> **THE DATA**
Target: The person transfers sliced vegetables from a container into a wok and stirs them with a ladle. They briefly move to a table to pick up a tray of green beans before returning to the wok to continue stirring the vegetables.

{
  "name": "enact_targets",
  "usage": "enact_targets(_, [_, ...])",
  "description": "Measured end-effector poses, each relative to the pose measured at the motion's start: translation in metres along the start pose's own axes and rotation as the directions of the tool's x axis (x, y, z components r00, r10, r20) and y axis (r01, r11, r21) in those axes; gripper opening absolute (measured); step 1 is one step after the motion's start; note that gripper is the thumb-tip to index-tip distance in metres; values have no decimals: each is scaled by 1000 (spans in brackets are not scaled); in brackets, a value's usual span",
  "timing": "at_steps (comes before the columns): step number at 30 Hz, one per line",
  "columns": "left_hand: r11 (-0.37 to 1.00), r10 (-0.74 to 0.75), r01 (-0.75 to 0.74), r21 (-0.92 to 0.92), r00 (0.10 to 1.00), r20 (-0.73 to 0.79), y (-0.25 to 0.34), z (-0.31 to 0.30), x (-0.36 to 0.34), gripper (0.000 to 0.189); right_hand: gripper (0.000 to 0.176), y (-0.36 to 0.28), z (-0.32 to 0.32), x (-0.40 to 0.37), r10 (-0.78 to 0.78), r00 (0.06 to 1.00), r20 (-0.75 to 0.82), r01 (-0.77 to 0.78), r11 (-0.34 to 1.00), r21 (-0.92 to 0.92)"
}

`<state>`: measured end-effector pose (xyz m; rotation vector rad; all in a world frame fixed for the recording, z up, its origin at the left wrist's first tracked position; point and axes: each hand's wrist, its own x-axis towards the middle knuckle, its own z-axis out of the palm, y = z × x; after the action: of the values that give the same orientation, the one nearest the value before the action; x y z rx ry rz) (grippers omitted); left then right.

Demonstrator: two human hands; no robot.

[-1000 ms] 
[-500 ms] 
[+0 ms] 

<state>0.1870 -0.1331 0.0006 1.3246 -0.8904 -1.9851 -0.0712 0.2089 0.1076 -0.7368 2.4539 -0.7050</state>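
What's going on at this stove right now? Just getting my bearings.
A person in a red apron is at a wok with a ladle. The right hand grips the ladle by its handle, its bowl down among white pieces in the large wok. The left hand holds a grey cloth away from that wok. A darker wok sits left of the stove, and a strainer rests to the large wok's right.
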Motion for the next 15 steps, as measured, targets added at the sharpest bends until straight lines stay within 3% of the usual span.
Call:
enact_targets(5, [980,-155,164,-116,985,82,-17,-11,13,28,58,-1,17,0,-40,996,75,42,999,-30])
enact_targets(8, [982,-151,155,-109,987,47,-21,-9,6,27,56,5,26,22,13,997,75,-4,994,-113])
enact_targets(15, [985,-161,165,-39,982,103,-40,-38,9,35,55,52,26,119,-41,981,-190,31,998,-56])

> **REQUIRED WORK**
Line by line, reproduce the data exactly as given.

> **TASK ANSWER**
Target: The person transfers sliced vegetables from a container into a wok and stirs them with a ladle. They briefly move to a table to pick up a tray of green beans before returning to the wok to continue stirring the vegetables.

{
  "name": "enact_targets",
  "usage": "enact_targets(_, [_, ...])",
  "description": "Measured end-effector poses, each relative to the pose measured at the motion's start: translation in metres along the start pose's own axes and rotation as the directions of the tool's x axis (x, y, z components r00, r10, r20) and y axis (r01, r11, r21) in those axes; gripper opening absolute (measured); step 1 is one step after the motion's start; note that gripper is the thumb-tip to index-tip distance in metres; values have no decimals: each is scaled by 1000 (spans in brackets are not scaled); in brackets, a value's usual span",
  "timing": "at_steps (comes before the columns): step number at 30 Hz, one per line",
  "columns": "left_hand: r11 (-0.37 to 1.00), r10 (-0.74 to 0.75), r01 (-0.75 to 0.74), r21 (-0.92 to 0.92), r00 (0.10 to 1.00), r20 (-0.73 to 0.79), y (-0.25 to 0.34), z (-0.31 to 0.30), x (-0.36 to 0.34), gripper (0.000 to 0.189); right_hand: gripper (0.000 to 0.176), y (-0.36 to 0.28), z (-0.32 to 0.32), x (-0.40 to 0.37), r10 (-0.78 to 0.78), r00 (0.06 to 1.00), r20 (-0.75 to 0.82), r01 (-0.77 to 0.78), r11 (-0.34 to 1.00), r21 (-0.92 to 0.92)"
}

`<state>`: measured end-effector pose (xyz m; rotation vector rad; all in a world frame fixed for the recording, z up, its origin at the left wrist's first tracked position; point and axes: each hand's wrist, its own x-axis towards the middle knuckle, its own z-axis out of the palm, y = z × x; after the action: of the values that give the same orientation, the one nearest the value before the action; x y z rx ry rz) (grippers omitted); left then right.

Demonstrator: two human hands; no robot.

[-1000 ms] 
[-500 ms] 
[+0 ms] 

<state>0.1870 -0.1331 0.0006 1.3246 -0.8904 -1.9851 -0.0712 0.2089 0.1076 -0.7368 2.4539 -0.7050</state>
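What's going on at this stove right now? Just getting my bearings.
A person in a red apron is at a wok with a ladle. The right hand grips the ladle by its handle, its bowl down among white pieces in the large wok. The left hand holds a grey cloth away from that wok. A darker wok sits left of the stove, and a strainer rests to the large wok's right.
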Motion for the next 15 steps, as measured, targets added at the sharpest bends until straight lines stay within 3% of the usual span.
Call:
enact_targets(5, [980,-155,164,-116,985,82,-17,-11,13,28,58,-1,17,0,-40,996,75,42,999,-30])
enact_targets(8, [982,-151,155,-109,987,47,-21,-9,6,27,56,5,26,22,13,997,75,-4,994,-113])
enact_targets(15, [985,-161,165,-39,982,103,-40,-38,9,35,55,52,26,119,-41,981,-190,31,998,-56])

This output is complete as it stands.